Морозов шумно вздохнул и закивал головой, ободряюще улыбнувшись. Плечи Дао, что все это время были напряжены, заметно расслабились.


Спустя час…

Морозов сидел напротив Вишневского и вслушивался в ритмичный стук клавиш. С начала допроса Вишневский лишь единожды, может, дважды взглянул в глаза следователю, словно намеренно избегал зрительного контакта. На некоторые вопросы он отвечал с большими задержками, будто пытался придумать более правдоподобный ответ, что немного раздражало Морозова, поскольку он прилагал колоссальные усилия, чтобы не уснуть в разгар следственного действия.

– Так как вы, говорите, познакомились с потерпевшей и при каких обстоятельствах… – следователь сделал небольшую паузу, пытаясь вспомнить полное имя студента, – Богдан Станиславович? – выдавил он с трудом.

– Я же уже говорил, – раздраженно ответил Вишневский и закатил глаза. – Мы с Василевской знакомы не были, по крайней мере лично.

– В нашу первую встречу вы говорили, что ни вы, ни Василиса Колычева с потерпевшей знакомы никогда не были, – резонно заметил Морозов, заглядывая в свой ежедневник. – Протоколы же свои читали и подписывали.

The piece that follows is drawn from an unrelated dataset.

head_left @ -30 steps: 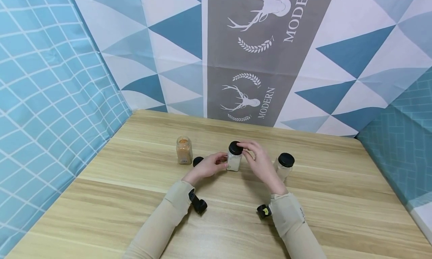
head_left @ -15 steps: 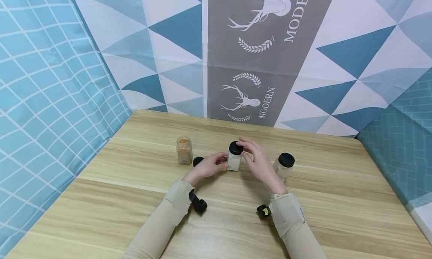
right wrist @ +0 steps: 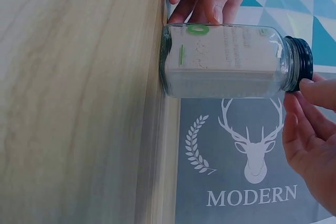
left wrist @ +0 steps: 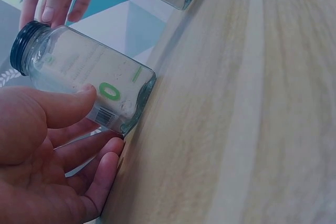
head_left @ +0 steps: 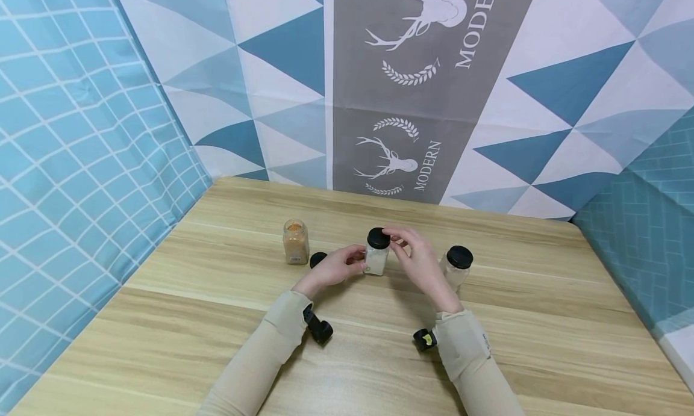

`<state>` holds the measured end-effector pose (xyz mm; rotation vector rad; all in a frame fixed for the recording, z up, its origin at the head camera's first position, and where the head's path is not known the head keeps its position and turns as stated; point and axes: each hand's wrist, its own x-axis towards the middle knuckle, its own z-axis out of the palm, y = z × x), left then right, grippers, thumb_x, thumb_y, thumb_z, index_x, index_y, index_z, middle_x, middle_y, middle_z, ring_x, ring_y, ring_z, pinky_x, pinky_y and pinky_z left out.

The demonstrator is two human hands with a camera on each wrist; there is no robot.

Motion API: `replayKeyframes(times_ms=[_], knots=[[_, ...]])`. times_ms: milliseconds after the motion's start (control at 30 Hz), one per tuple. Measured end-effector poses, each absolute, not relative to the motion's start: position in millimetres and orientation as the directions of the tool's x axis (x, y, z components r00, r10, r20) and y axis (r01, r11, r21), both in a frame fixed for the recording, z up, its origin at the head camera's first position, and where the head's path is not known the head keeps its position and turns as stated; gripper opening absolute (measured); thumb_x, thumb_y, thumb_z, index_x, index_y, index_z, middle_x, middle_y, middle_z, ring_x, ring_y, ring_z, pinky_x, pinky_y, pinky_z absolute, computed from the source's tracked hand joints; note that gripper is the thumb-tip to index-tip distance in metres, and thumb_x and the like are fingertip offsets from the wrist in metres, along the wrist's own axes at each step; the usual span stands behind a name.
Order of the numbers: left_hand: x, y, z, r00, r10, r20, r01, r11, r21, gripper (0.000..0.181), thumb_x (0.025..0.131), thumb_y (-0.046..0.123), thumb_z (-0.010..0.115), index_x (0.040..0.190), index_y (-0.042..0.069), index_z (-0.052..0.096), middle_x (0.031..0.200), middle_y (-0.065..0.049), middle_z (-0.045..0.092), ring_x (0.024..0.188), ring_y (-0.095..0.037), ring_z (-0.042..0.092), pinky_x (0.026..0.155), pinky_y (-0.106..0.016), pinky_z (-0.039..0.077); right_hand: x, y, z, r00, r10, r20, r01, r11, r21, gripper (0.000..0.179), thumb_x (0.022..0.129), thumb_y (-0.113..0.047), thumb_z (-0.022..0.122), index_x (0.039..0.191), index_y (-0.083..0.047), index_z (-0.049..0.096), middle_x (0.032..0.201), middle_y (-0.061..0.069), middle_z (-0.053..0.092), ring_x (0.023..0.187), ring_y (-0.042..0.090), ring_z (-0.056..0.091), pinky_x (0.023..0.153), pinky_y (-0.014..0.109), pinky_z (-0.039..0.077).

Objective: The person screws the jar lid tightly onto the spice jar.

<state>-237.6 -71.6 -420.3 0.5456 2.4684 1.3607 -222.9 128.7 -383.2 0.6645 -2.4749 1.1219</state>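
Observation:
A square glass jar (head_left: 375,263) of white powder stands upright on the table in the head view, a green ring and barcode showing on it in the left wrist view. Around its lower body my left hand (head_left: 335,265) holds it, thumb on one side and fingers on the other. The black screw lid (head_left: 378,238) sits on the jar's neck. At the lid's right edge, my right hand (head_left: 418,260) pinches it with thumb and fingertips. The right wrist view shows that thumb (right wrist: 319,93) against the lid's rim.
Left of the hands stands an uncapped jar (head_left: 296,246) of orange-brown seasoning. A loose black lid (head_left: 318,259) lies beside it, partly behind the left wrist. Another black-capped jar (head_left: 456,274) stands to the right, partly hidden by the right forearm. Patterned cloth (head_left: 293,133) hangs behind the table (head_left: 347,368).
The right hand's fingers lift slightly at the lid half a second ago and are lowered back onto its edge now. The left hand and the jar stay in place.

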Motion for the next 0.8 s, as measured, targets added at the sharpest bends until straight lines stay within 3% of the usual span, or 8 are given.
replayKeyframes(times_ms=[267,533,800], knots=[[-236.6,-71.2,-419.7,-0.897,0.44,-0.048,0.196,0.492,0.848,0.043,0.092,0.02,0.054,0.131,0.006,0.045,0.125,-0.012,0.055,0.113,-0.024,0.052,0.093,-0.039,0.042,-225.9,128.8,-384.4,-0.804,-0.261,0.534,-0.577,0.56,-0.594,0.035,0.085,-0.003,0.061,0.12,-0.007,0.057,0.093,0.008,0.059,0.083,0.018,0.056,0.073,0.036,0.047],[-235.9,-71.5,-419.8,-0.895,0.442,-0.05,0.192,0.485,0.853,0.043,0.092,0.02,0.054,0.132,0.006,0.045,0.126,-0.011,0.054,0.113,-0.024,0.052,0.094,-0.039,0.042,-225.3,127.2,-386.3,-0.773,-0.33,0.543,-0.628,0.524,-0.575,0.045,0.085,-0.001,0.059,0.129,-0.001,0.047,0.121,0.015,0.053,0.111,0.027,0.051,0.09,0.04,0.046],[-236.3,-72.1,-420.2,-0.894,0.445,-0.055,0.194,0.494,0.847,0.044,0.092,0.022,0.053,0.133,0.007,0.044,0.126,-0.011,0.054,0.114,-0.024,0.051,0.092,-0.039,0.043,-223.8,124.7,-385.8,-0.786,-0.35,0.509,-0.616,0.515,-0.597,0.048,0.086,-0.003,0.059,0.132,-0.007,0.046,0.126,0.014,0.053,0.105,0.027,0.056,0.09,0.038,0.046]])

– Разве? – отстраненно спросил Вишневский и обратил взор в сторону окна. – Колычева ответственна за свои показания, а я за свои. – Он вновь посмотрел на следователя, слегка поджав губы. – Я с Василевской знаком не был. Повторяю еще раз.

– Допустим, – нехотя согласился Морозов и закинул ногу на ногу. – Почему вы поступили именно на архитектурный факультет? – неожиданно спросил Морозов.

– Что, простите?..

– В начале допроса, когда я устанавливал вашу личность, вы упомянули вскользь, что ненавидите этот факультет и не особо любите живопись, – следователь удивленно приподнял брови и поджал нижнюю губу. – Так почему?

– Я не сам его выбрал, – в голосе Вишневского послышались раздраженные ноты. – Я люблю литературу и языки. Мне это ближе.

– Вот как… Что предпочитаете из литературы?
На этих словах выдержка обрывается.